■ EXERCISE:
In the material below, find each line that contains the word "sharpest" and copy it.
═══
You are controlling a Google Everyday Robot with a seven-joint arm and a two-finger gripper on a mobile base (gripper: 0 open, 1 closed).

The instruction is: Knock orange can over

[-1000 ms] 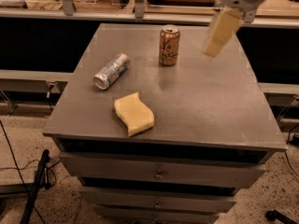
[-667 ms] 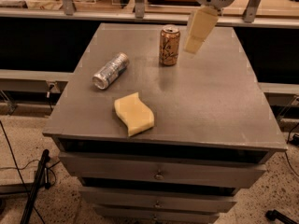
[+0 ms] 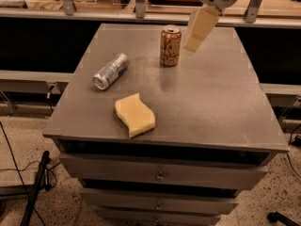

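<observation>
The orange can (image 3: 170, 46), coppery orange-brown with a pale pattern and a silver rim, stands upright at the back middle of the grey cabinet top (image 3: 207, 98). My gripper (image 3: 194, 42) hangs from the white arm at the top right. Its pale yellow fingers (image 3: 200, 27) point down and to the left. The tips are just right of the can, about level with its upper half, and a small gap shows between them and the can.
A silver-grey can with blue marks (image 3: 110, 71) lies on its side at the left of the top. A yellow wavy sponge (image 3: 135, 114) lies near the front edge. Drawers run below the front. A railing and clutter stand behind the cabinet.
My gripper has moved left, from well right of the orange can to close beside it. The can stands as before.
</observation>
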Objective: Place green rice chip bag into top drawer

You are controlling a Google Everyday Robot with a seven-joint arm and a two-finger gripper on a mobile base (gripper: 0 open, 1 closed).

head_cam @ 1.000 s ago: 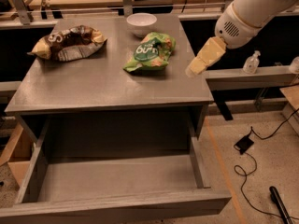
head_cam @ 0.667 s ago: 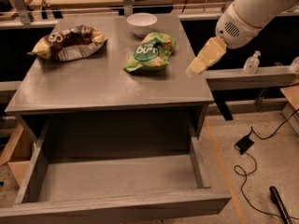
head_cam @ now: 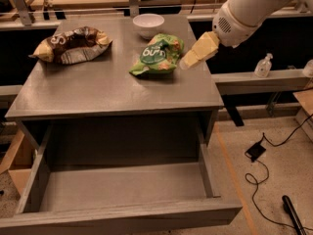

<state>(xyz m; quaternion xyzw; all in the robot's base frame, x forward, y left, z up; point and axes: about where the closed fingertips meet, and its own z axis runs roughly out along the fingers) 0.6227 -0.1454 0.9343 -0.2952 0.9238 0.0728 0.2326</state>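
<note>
— Drawer?
— The top drawer [head_cam: 122, 215] is pulled out with its grey floor showing. The green rice chip bag [head_cam: 157, 57] lies on the table [head_cam: 98, 92].
— Gripper?
— The gripper [head_cam: 190, 61] is just right of the bag, nearer than before. I cannot tell its grip state.

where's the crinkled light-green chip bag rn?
The crinkled light-green chip bag lies on the grey table, right of centre, just in front of the white bowl; the cream-coloured gripper hovers by its right edge.
</note>
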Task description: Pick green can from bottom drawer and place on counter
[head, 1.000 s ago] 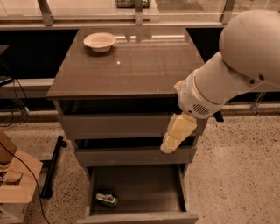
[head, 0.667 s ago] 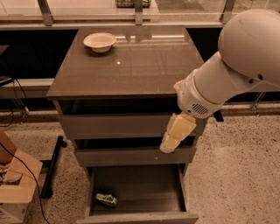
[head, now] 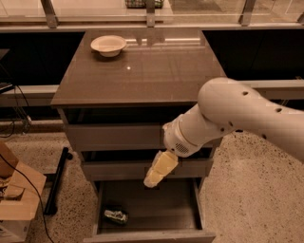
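The green can (head: 116, 216) lies on its side at the front left of the open bottom drawer (head: 156, 209). My gripper (head: 158, 172) hangs cream-coloured from the white arm (head: 237, 118), in front of the middle drawer and above the bottom drawer's back middle. It is up and to the right of the can, apart from it, and holds nothing I can see. The counter (head: 142, 71) is the glossy grey-brown top of the cabinet.
A round cream bowl (head: 109, 45) sits at the counter's back left. The top drawer (head: 114, 137) and middle drawer (head: 114, 170) stick out slightly. A pale ledge with metal posts (head: 150, 14) runs behind. A cardboard box (head: 16, 199) and black cables lie on the floor at left.
The arm has swung down and to the left. The gripper has dropped from in front of the top drawer to just above the open bottom drawer. The can has not moved.
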`<state>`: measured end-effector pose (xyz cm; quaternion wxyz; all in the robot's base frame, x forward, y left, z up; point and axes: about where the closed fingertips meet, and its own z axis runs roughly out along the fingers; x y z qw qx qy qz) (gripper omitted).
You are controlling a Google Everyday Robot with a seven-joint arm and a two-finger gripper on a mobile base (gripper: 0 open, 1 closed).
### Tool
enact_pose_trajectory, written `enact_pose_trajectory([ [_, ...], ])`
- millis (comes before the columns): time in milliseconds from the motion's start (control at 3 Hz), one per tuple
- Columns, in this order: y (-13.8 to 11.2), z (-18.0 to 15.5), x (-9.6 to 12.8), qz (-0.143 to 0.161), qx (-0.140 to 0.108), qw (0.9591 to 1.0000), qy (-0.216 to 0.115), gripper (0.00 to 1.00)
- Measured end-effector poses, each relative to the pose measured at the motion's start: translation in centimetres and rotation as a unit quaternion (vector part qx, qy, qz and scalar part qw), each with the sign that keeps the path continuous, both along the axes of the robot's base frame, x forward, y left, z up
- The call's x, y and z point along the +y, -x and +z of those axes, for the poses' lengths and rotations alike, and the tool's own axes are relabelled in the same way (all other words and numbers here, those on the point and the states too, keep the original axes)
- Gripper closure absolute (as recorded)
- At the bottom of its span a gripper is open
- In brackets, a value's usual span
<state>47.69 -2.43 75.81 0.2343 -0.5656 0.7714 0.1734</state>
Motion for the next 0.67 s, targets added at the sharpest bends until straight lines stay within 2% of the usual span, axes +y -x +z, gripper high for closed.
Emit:
enact_pose_trajectory([
  [333, 0.0, -5.7, 2.9, 0.000, 0.031, 0.9967, -0.075, 0.00],
  [667, -0.1, -10.9, 5.1, 0.009, 0.055, 0.9871, -0.150, 0.00],
])
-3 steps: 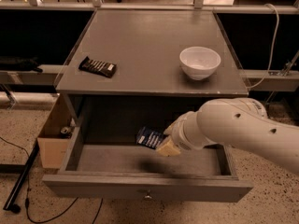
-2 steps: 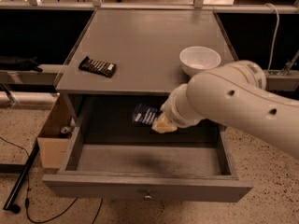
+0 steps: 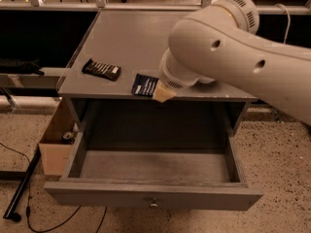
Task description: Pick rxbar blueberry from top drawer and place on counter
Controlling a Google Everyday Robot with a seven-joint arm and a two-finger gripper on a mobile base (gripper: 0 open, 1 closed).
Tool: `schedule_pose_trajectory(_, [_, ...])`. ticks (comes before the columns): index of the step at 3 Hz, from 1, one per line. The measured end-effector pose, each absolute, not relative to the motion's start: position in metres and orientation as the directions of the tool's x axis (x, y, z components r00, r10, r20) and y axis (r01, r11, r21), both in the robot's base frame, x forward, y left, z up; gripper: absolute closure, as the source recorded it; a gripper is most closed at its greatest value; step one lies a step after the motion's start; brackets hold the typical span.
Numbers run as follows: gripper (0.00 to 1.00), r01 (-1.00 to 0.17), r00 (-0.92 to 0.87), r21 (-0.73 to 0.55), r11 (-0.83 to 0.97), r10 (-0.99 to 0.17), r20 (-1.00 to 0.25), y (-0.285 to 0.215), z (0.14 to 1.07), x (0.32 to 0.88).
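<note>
The rxbar blueberry [image 3: 144,85], a navy wrapper with white print, is held at the front edge of the grey counter [image 3: 131,38]. My gripper [image 3: 159,91] is shut on its right end, with a tan fingertip [image 3: 164,94] showing under the big white arm. The bar hangs just above the counter's front lip. The top drawer [image 3: 153,165] stands pulled out below, and its grey inside holds nothing. A small metal knob [image 3: 153,204] sits on its front panel.
A black-brown bar with a white end patch [image 3: 101,70] lies on the counter's left front. My arm [image 3: 233,47] covers the counter's right side. A cardboard box [image 3: 56,140] stands on the floor left of the drawer, with a black pole and cable beside it.
My gripper has lifted the blue bar up out of the drawer to the counter's front edge. The white bowl is now hidden behind my arm.
</note>
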State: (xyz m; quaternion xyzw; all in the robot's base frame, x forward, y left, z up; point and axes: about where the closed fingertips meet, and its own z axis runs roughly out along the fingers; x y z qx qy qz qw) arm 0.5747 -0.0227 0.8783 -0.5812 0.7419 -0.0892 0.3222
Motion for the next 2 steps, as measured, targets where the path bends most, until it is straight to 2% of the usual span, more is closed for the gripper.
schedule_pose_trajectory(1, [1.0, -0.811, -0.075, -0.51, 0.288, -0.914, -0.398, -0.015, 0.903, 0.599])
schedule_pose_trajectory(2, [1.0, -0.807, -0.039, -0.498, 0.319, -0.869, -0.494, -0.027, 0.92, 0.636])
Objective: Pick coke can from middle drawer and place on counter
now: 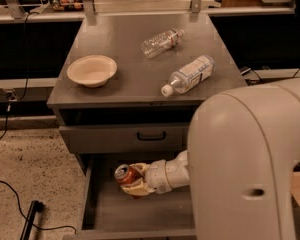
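My pincer [130,180] clasps the coke can [124,174]. Lifting straight, I risk clipping the drawer front [115,137] just above it.

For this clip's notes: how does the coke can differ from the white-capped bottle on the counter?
The coke can is red, opaque metal; the white-capped bottle is clear plastic with a pale label. The can is held in the gripper, low over the open middle drawer; the bottle lies loose on its side on the counter. The can looks shorter than the bottle. Both are drink containers.
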Tool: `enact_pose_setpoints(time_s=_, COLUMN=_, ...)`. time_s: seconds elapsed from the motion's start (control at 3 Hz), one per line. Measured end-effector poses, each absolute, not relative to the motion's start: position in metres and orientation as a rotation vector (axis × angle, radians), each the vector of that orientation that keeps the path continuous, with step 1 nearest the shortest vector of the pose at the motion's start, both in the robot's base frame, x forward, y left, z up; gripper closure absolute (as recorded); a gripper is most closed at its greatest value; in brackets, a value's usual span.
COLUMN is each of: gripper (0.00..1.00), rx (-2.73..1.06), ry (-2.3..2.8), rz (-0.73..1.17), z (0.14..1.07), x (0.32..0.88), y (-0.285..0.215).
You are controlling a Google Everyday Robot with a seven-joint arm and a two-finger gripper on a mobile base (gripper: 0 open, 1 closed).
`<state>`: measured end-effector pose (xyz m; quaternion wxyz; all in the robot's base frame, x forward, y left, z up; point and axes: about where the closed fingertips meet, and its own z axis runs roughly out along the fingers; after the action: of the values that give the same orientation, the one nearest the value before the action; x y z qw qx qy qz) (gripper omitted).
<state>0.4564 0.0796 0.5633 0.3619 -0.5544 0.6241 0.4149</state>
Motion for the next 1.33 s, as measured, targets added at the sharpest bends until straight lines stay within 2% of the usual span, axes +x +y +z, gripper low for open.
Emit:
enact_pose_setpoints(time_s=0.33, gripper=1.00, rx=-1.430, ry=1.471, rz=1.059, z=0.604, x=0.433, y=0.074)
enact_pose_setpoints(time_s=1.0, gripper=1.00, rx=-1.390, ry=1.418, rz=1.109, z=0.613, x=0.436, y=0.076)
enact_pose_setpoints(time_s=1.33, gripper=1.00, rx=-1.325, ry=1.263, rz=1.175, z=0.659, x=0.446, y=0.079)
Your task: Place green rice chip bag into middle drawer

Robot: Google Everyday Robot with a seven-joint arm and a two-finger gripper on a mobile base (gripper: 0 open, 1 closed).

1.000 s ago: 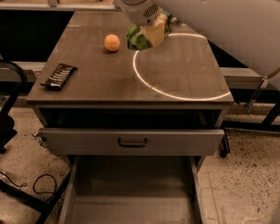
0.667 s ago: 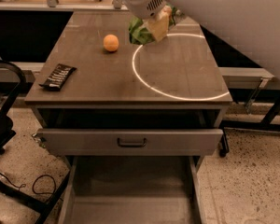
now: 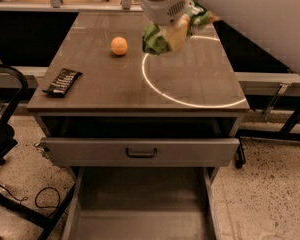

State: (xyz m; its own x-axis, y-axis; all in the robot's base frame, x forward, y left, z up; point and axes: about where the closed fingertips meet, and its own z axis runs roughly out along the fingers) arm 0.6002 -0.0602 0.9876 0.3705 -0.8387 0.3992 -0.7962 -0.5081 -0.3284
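Note:
My gripper (image 3: 176, 33) hangs over the back middle of the cabinet top and is shut on the green rice chip bag (image 3: 152, 40). The bag is crumpled around the tan fingers (image 3: 179, 30) and is held clear above the wood surface. The middle drawer (image 3: 140, 219) is pulled far out at the bottom of the view, a grey box with a bare floor and low side walls. It lies well below and in front of the gripper.
An orange ball (image 3: 119, 46) and a black bar wrapper (image 3: 63, 81) lie on the cabinet top (image 3: 90, 94). A white ring of light (image 3: 155, 89) marks the top. The upper drawer with the dark handle (image 3: 141, 153) is slightly open. A black chair base (image 3: 5, 134) stands at left.
The gripper with the green bag has risen off the cabinet top and shifted slightly to the right. The ball, the wrapper and both drawers have not moved.

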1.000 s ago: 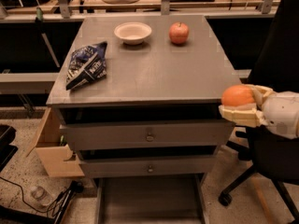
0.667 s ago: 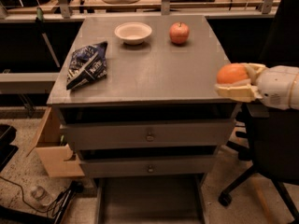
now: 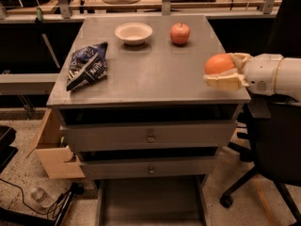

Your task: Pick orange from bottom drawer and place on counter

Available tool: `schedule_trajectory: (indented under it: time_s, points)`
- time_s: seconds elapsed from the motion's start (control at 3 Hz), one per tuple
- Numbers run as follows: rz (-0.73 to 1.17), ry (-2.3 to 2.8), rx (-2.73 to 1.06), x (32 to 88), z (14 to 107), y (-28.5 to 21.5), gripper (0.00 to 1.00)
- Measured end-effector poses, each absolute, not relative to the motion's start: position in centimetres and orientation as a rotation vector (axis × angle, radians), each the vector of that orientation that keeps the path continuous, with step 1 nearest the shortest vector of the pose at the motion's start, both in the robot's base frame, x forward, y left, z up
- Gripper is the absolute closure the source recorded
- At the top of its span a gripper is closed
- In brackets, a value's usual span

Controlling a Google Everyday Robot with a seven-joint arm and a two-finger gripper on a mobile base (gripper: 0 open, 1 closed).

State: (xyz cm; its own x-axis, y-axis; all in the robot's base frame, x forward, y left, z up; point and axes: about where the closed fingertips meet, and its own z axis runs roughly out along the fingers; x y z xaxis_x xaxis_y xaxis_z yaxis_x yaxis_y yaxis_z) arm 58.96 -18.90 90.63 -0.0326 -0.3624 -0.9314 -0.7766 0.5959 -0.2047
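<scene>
Gripper point(image 3: 220, 70) out at the right-hand edge of the desk point(image 3: 155, 72), clenched on the orange point(image 3: 217, 63): one cream finger under the fruit, the other behind and over it. White arm point(image 3: 275, 74) in from the right of frame, forearm stretched out roughly level, wrist in line with it, fingers pointing left across the grey top. Orange low over the front right corner of the desk; touching the surface or just clear of it, cannot tell from this angle.

Over on the desk itself: pale bowl point(image 3: 133, 33) at the back, upright, and near it on the right a red apple point(image 3: 180, 33), apart from the bowl. Well to the left, near the left edge, a dark blue snack bag point(image 3: 87, 66), lying crumpled. White lettering across the bag, too blurred to read.

Down the cabinet front: two knobbed drawers, upper drawer point(image 3: 150, 136) and middle drawer point(image 3: 150, 169), a dark gap above each. Below them the bottom drawer point(image 3: 150, 204), pulled out toward the camera, flat grey floor showing.

Off to the right, behind and under the arm, a black office chair point(image 3: 277, 145). Off to the left, on the speckled floor, an open cardboard box point(image 3: 54, 152) right beside the cabinet, and black cables point(image 3: 28, 192) trailing in front of it.
</scene>
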Motion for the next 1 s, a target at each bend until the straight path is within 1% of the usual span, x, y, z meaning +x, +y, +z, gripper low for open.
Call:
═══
■ OUTPUT FOR THIS TASK:
Motion for the next 0.67 s, targets added at the sharpest bends until straight lines stay within 2% of the usual span, axes +y -x +z, gripper high for closed.
Motion for the next 1.33 s, as measured, targets added at the sharpest bends until straight lines stay within 2% of the usual span, axes +x +y +z, gripper low for open.

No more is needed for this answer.